● GIVEN MATERIAL:
********

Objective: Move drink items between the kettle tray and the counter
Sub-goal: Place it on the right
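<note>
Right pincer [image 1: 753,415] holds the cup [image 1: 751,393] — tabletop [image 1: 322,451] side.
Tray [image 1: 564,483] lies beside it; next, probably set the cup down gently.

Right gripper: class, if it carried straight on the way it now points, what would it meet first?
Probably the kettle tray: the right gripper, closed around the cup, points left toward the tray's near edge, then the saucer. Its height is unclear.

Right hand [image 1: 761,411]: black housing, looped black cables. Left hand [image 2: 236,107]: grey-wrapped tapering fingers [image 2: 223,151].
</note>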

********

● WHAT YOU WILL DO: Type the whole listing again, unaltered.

● EXERCISE RESPONSE:
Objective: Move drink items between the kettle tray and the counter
Sub-goal: Place it on the right
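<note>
Right pincer [image 1: 753,415] holds the cup [image 1: 751,393] — tabletop [image 1: 322,451] side.
Tray [image 1: 564,483] lies beside it; next, probably set the cup down gently.

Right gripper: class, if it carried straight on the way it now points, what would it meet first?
Probably the kettle tray: the right gripper, closed around the cup, points left toward the tray's near edge, then the saucer. Its height is unclear.

Right hand [image 1: 761,411]: black housing, looped black cables. Left hand [image 2: 236,107]: grey-wrapped tapering fingers [image 2: 223,151].
</note>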

That wraps up the answer.